The IUPUI study found that, overall, fourth- and fifth-grade state test score outcomes for students continuously enrolled in a mayor-sponsored charter school from kindergarten were better than state test score outcomes for students continuously enrolled in a traditional public school in the Indianapolis metropolitan area.
Despite the rapid growth of innovation network schools, only one new school will open under the model this fall. However, Aleesia Johnson, who officially became the new IPS superintendent in July, told Chalkbeat that the district’s strategy, including on innovation schools, will remain largely consistent.
A look to the future
As innovation network schools have continued to grow in Indianapolis over the last five years, many describe a shift in ideology from the belief that there was one right way to run schools to the belief that schools should serve every student in Indianapolis the best way they know how — and they should work together to accomplish that.

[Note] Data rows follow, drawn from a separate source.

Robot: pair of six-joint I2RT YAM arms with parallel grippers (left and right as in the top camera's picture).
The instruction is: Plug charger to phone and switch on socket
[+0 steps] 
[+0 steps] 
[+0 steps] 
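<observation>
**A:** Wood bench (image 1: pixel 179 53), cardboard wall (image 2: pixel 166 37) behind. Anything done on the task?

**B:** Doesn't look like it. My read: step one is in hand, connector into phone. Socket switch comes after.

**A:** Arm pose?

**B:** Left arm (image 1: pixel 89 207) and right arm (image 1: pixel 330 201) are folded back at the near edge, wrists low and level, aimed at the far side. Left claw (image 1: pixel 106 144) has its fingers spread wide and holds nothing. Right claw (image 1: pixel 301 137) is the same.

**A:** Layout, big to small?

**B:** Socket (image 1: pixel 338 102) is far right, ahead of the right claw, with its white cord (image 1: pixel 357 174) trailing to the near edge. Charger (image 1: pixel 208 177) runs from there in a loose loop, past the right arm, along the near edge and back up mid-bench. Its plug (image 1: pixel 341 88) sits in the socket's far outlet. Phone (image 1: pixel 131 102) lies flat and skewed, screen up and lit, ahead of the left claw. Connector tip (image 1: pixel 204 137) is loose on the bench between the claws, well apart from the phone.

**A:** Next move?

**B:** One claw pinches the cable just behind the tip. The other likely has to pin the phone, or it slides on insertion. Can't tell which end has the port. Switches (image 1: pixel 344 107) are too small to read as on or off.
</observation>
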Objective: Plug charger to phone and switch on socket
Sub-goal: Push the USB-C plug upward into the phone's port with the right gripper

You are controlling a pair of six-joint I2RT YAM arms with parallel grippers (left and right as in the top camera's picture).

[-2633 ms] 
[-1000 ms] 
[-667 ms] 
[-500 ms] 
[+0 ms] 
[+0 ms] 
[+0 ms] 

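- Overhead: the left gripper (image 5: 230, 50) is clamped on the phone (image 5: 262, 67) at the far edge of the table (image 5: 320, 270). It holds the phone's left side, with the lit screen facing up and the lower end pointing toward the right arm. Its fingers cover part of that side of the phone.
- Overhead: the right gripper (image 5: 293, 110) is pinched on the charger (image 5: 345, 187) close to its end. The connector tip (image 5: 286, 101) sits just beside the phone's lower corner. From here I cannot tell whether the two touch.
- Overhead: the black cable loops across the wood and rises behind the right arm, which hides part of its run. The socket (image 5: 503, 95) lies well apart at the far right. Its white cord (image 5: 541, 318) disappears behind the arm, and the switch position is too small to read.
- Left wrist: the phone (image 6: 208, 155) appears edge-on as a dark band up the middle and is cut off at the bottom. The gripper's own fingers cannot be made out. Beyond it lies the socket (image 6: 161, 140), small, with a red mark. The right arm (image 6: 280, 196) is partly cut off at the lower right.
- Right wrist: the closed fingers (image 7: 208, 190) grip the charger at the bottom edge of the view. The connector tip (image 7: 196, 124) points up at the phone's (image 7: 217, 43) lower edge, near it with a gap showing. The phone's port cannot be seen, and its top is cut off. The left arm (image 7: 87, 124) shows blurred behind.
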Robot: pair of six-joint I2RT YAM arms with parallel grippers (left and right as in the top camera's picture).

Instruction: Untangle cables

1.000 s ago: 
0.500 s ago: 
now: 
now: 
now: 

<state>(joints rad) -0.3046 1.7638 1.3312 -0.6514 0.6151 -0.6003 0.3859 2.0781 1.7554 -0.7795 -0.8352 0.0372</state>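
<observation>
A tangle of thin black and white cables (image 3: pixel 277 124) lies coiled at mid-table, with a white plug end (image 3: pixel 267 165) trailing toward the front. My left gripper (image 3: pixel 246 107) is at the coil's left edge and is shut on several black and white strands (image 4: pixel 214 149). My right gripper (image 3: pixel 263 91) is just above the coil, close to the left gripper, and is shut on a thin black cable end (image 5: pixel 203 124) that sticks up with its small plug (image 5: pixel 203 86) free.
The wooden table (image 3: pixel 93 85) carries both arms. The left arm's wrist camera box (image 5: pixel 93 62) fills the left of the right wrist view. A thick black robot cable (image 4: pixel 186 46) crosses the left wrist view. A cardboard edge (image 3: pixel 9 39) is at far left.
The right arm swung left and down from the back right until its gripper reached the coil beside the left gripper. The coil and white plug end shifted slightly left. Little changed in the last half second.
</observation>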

While critics view the innovation network and charter schools as competitors to traditional public schools, VanDeWalle believes that philosophy has largely changed.
“We acknowledge that the charter sector is here to stay whether people like it or not, and if we can do things like talk about where new schools are needed or how to improve outcomes together rather than in competition, the outcome will be better for students and communities,” said VanDeWalle. “When folks fight over governance models, all too often the individuals that suffer from that are the students and the families that we should all be serving.”
But O’Connor and others acknowledge that there’s still more work to be done when it comes to community engagement. During a recent search for the district’s next superintendent, the board held multiple listening sessions across the city to gather feedback on what people wanted in their new leader.
Community members said they understand the need for school reform, but feel their voices aren’t being heard in the process. They asked for more explanation about what’s happening to schools, why it’s happening, and how it’s going to help.
“We have a lot of education work to do much sooner than we were doing it. We have a lot of engagement to do much sooner than we we’re engaging,” said O’Connor. “And the good news is, parents want to be involved in these decisions. And so we have to create channels for that parent involvement.”
In the future, O’Connor believes that IPS has the potential to provide a model of education reform that can be replicated by other urban areas.
“If we maintain our commitment to reinvent a process where we can make education work … we are of the right size that it can be done by others,” said O’Connor.
For districts hoping to tackle similar reform efforts, VanDeWalle offered this advice:
“It’s just so important that every party involved maintains this outlook of optimism and possibility and also that part of the partnership is a shared understanding that things won’t always go amazingly. School is hard, large districts are complicated, and when you try to bend what traditional boundaries are, it complicates things even further. It takes time and a lot of persistence. But it’s worth it.”